> [Work instruction]: Word for word, return each entry that follows, with every image removed.

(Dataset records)
Start of Block

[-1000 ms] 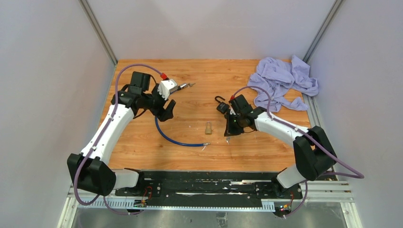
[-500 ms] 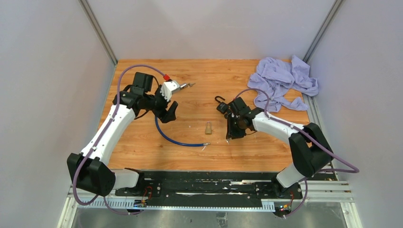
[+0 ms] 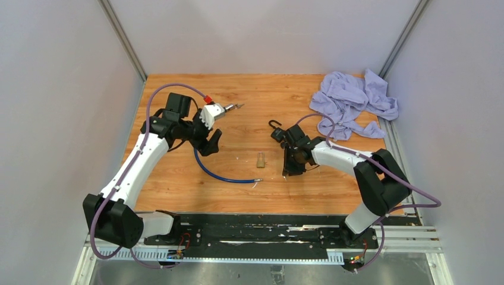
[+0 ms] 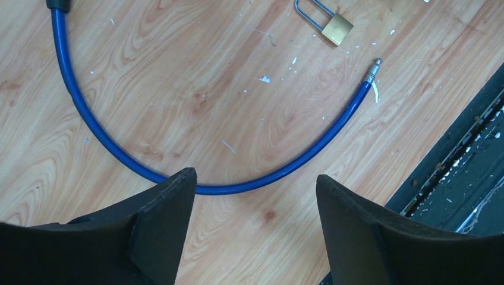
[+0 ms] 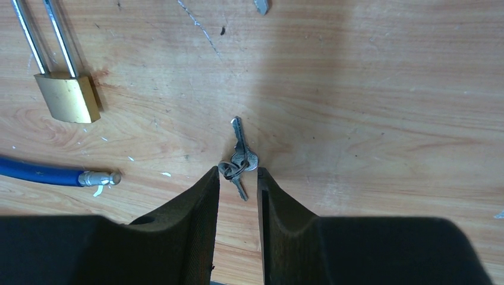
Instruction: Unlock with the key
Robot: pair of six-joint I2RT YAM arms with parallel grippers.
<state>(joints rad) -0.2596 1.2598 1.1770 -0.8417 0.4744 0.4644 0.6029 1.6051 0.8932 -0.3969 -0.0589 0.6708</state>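
Note:
A small bunch of keys point(image 5: 241, 160) on a ring lies flat on the wooden table. My right gripper point(image 5: 238, 172) is open by a narrow gap, its fingertips on either side of the near end of the bunch, one key blade reaching between them. The brass padlock point(image 5: 66, 95) with a long shackle lies to the left of the keys; in the top view the padlock point(image 3: 260, 159) sits between the two arms. My left gripper point(image 4: 255, 178) is open wide and empty above the blue cable point(image 4: 238, 187). In the top view the left gripper point(image 3: 209, 142) hangs left of centre.
A black padlock point(image 3: 275, 128) lies just behind the right wrist. The blue cable point(image 3: 220, 172) curves across the middle, its metal tip point(image 5: 98, 177) near the keys. A crumpled lilac cloth point(image 3: 350, 104) fills the back right corner. A black rail point(image 3: 261, 228) runs along the near edge.
The right gripper's jaws went from shut to slightly apart, and the keys now rest on the table. The right wrist shifted a little; the left arm barely moved.

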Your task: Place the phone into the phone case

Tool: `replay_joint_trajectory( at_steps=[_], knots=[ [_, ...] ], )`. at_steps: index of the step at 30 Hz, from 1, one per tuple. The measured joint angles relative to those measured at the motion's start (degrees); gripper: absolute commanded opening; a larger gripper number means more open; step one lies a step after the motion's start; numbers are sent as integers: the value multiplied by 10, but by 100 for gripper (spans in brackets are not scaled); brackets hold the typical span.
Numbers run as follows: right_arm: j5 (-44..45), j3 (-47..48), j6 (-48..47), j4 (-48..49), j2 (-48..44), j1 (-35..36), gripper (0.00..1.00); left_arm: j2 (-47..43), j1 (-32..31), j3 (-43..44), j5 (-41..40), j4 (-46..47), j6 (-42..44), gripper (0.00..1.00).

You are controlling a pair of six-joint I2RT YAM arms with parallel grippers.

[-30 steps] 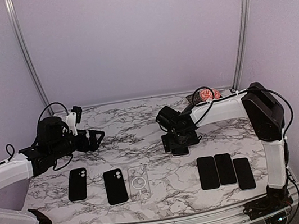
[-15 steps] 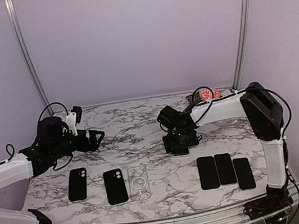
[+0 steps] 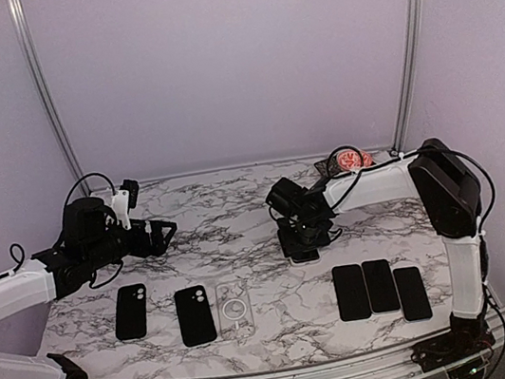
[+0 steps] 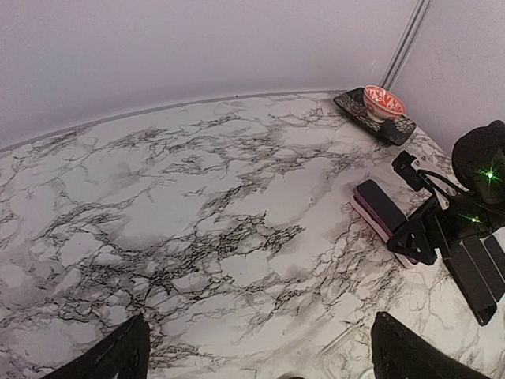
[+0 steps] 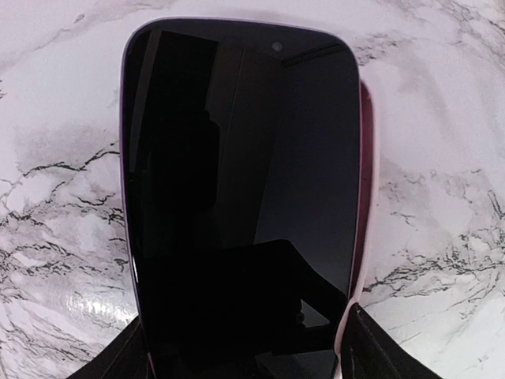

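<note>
- Seating is the step in hand, by my reading: the phone (image 5: 237, 181) lies screen-up on a pink case (image 5: 364, 205) on the marble table (image 3: 237, 211), right of centre and toward the far side.
- In the right wrist view a pink rim shows along the phone's right edge only, while the left edge shows a pale lavender one. The phone is probably not fully pressed home, though I cannot be sure.
- The right gripper (image 5: 246, 343) is down over the near end of the phone. Its fingers (image 5: 371, 351) are spread about as wide as the phone, one at each long edge. Whether they squeeze it or only flank it cannot be told.
- The left gripper (image 4: 256, 351) hovers over the left side of the table, jaws wide apart with nothing between them, well apart from the phone.
- Three spare phones (image 3: 380, 286) lie side by side near the right front edge. Two black cases (image 3: 196, 315) and a clear case (image 3: 234, 308) lie at the left front.
- The next move likely calls for squaring the phone over the case and pushing straight down until all the edges catch. A tilted push could slide both across the smooth marble.
</note>
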Motion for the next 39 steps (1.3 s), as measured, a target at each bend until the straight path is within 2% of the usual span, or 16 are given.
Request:
replay_joint_trajectory(
  at_steps=[10,15,22,27,35,39],
  knots=[
    [-19,-99,-56,71,-65,18,42,16,-13,1,0,0,-4,99],
    [-40,-150,-76,108,-103,41,40,66,-45,26,3,5,-28,99],
    [-50,-183,-103,182,-142,89,40,168,-63,34,62,111,-164,99],
    [-42,-194,-122,243,-174,120,40,193,-84,25,82,204,-238,99],
    [-3,-193,-167,316,-200,167,40,199,-103,25,90,303,-302,99],
    [15,-189,-190,341,-213,182,40,198,-106,25,75,312,-308,92]
  ],
)
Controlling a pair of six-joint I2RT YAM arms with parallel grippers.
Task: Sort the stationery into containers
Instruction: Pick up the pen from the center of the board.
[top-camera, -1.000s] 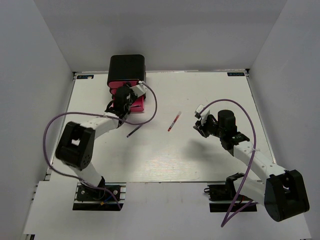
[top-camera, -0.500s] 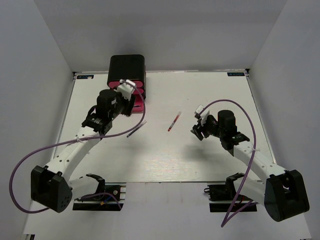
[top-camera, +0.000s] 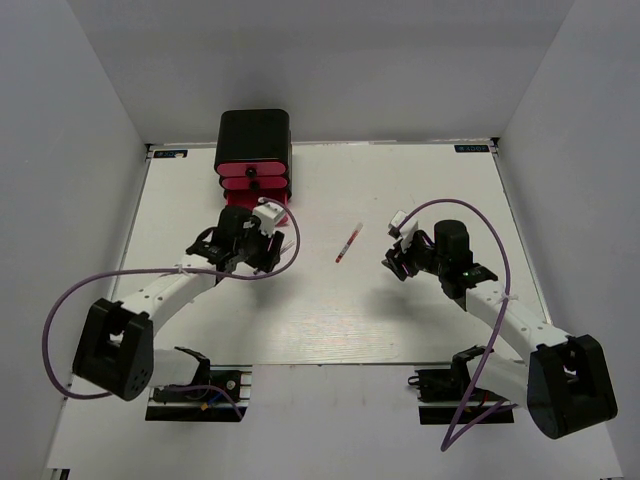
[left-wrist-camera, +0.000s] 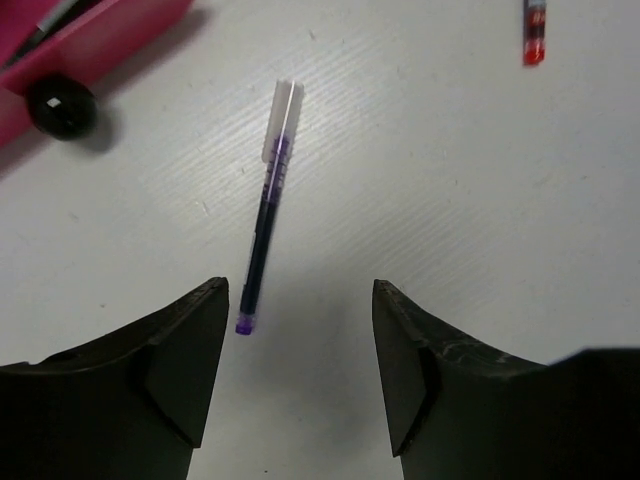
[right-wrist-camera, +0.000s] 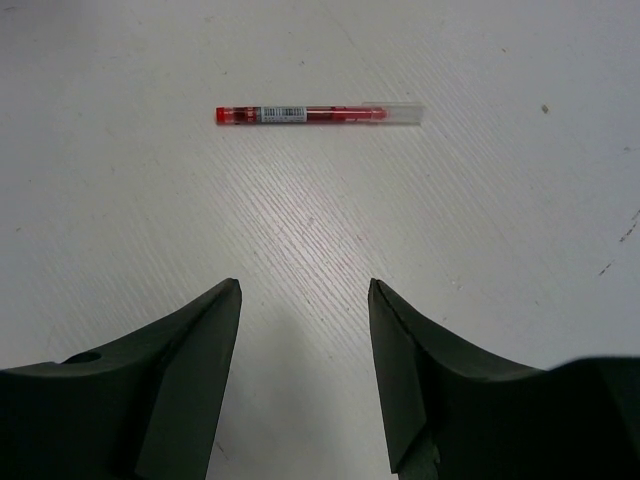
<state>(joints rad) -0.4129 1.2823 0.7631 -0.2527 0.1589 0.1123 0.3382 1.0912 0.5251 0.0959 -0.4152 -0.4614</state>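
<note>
Two pens loose on table (top-camera: 400, 320); both pairs of fingers apart, empty.
At 12 o'clock of left fingers (left-wrist-camera: 190, 350), dark pen (left-wrist-camera: 268, 215); at 12 o'clock of right fingers (right-wrist-camera: 190, 370), red pen (right-wrist-camera: 318, 114), lying crosswise: best turn wrist before closing.

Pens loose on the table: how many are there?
2. A purple pen lies just ahead of the left gripper; a red pen lies ahead of the right gripper. The drawers may hide more.

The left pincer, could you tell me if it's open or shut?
Open: left pincer spread wide, holding nothing; dark pen lies ahead.
</note>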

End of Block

> [Worked solution]:
[-1000 ms] 
[-500 ms] 
[+0 ms] 
[+0 ms] 
[+0 ms] 
Instruction: Unlock with the key
Robot: pair of six-joint I2RT YAM arms with parallel grippers.
<state>(joints rad) -0.2596 1.2598 1.1770 -0.8417 0.4744 0.4644 0.6029 1.6051 0.8932 -0.3969 -0.0589 0.6708</state>
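Note:
A small bunch of keys point(image 5: 241, 160) on a ring lies flat on the wooden table. My right gripper point(image 5: 238, 172) is open by a narrow gap, its fingertips on either side of the near end of the bunch, one key blade reaching between them. The brass padlock point(image 5: 66, 95) with a long shackle lies to the left of the keys; in the top view the padlock point(image 3: 260, 159) sits between the two arms. My left gripper point(image 4: 255, 178) is open wide and empty above the blue cable point(image 4: 238, 187). In the top view the left gripper point(image 3: 209, 142) hangs left of centre.
A black padlock point(image 3: 275, 128) lies just behind the right wrist. The blue cable point(image 3: 220, 172) curves across the middle, its metal tip point(image 5: 98, 177) near the keys. A crumpled lilac cloth point(image 3: 350, 104) fills the back right corner. A black rail point(image 3: 261, 228) runs along the near edge.
The right gripper's jaws went from shut to slightly apart, and the keys now rest on the table. The right wrist shifted a little; the left arm barely moved.
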
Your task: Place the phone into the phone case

Tool: `replay_joint_trajectory( at_steps=[_], knots=[ [_, ...] ], )`. at_steps: index of the step at 30 Hz, from 1, one per tuple. The measured joint angles relative to those measured at the motion's start (degrees); gripper: absolute commanded opening; a larger gripper number means more open; step one lies a step after the motion's start; numbers are sent as integers: the value multiplied by 10, but by 100 for gripper (spans in brackets are not scaled); brackets hold the typical span.
Numbers run as follows: right_arm: j5 (-44..45), j3 (-47..48), j6 (-48..47), j4 (-48..49), j2 (-48..44), j1 (-35..36), gripper (0.00..1.00); left_arm: j2 (-47..43), j1 (-32..31), j3 (-43..44), j5 (-41..40), j4 (-46..47), j6 (-42..44), gripper (0.00..1.00).

You are controlling a pair of six-joint I2RT YAM arms with parallel grippers.

[-30 steps] 
[-15 steps] 
[+0 steps] 
[+0 steps] 
[+0 steps] 

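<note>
- Seating is the step in hand, by my reading: the phone (image 5: 237, 181) lies screen-up on a pink case (image 5: 364, 205) on the marble table (image 3: 237, 211), right of centre and toward the far side.
- In the right wrist view a pink rim shows along the phone's right edge only, while the left edge shows a pale lavender one. The phone is probably not fully pressed home, though I cannot be sure.
- The right gripper (image 5: 246, 343) is down over the near end of the phone. Its fingers (image 5: 371, 351) are spread about as wide as the phone, one at each long edge. Whether they squeeze it or only flank it cannot be told.
- The left gripper (image 4: 256, 351) hovers over the left side of the table, jaws wide apart with nothing between them, well apart from the phone.
- Three spare phones (image 3: 380, 286) lie side by side near the right front edge. Two black cases (image 3: 196, 315) and a clear case (image 3: 234, 308) lie at the left front.
- The next move likely calls for squaring the phone over the case and pushing straight down until all the edges catch. A tilted push could slide both across the smooth marble.
</note>
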Motion for the next 39 steps (1.3 s), as measured, a target at each bend until the straight path is within 2% of the usual span, or 16 are given.
Request:
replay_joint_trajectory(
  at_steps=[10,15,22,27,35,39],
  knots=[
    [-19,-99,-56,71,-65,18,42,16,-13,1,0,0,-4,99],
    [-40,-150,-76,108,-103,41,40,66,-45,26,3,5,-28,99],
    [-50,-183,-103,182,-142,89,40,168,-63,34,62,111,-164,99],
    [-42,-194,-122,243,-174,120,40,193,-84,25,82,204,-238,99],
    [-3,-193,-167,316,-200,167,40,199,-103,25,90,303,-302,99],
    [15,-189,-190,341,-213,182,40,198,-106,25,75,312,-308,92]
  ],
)
Controlling a pair of six-joint I2RT YAM arms with parallel grippers.
Task: Sort the stationery into containers
Instruction: Pick up the pen from the center of the board.
[top-camera, -1.000s] 
[top-camera, -0.500s] 
[top-camera, +0.000s] 
[left-wrist-camera, +0.000s] 
[right-wrist-camera, +0.000s] 
<state>(joints rad) -0.4129 1.2823 0.7631 -0.2527 0.1589 0.1123 0.3382 1.0912 0.5251 0.0959 -0.4152 -0.4614</state>
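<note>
Two pens loose on table (top-camera: 400, 320); both pairs of fingers apart, empty.
At 12 o'clock of left fingers (left-wrist-camera: 190, 350), dark pen (left-wrist-camera: 268, 215); at 12 o'clock of right fingers (right-wrist-camera: 190, 370), red pen (right-wrist-camera: 318, 114), lying crosswise: best turn wrist before closing.

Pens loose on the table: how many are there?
2. A purple pen lies just ahead of the left gripper; a red pen lies ahead of the right gripper. The drawers may hide more.

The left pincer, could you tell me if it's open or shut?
Open: left pincer spread wide, holding nothing; dark pen lies ahead.
</note>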

The exercise is done, with nothing left to add.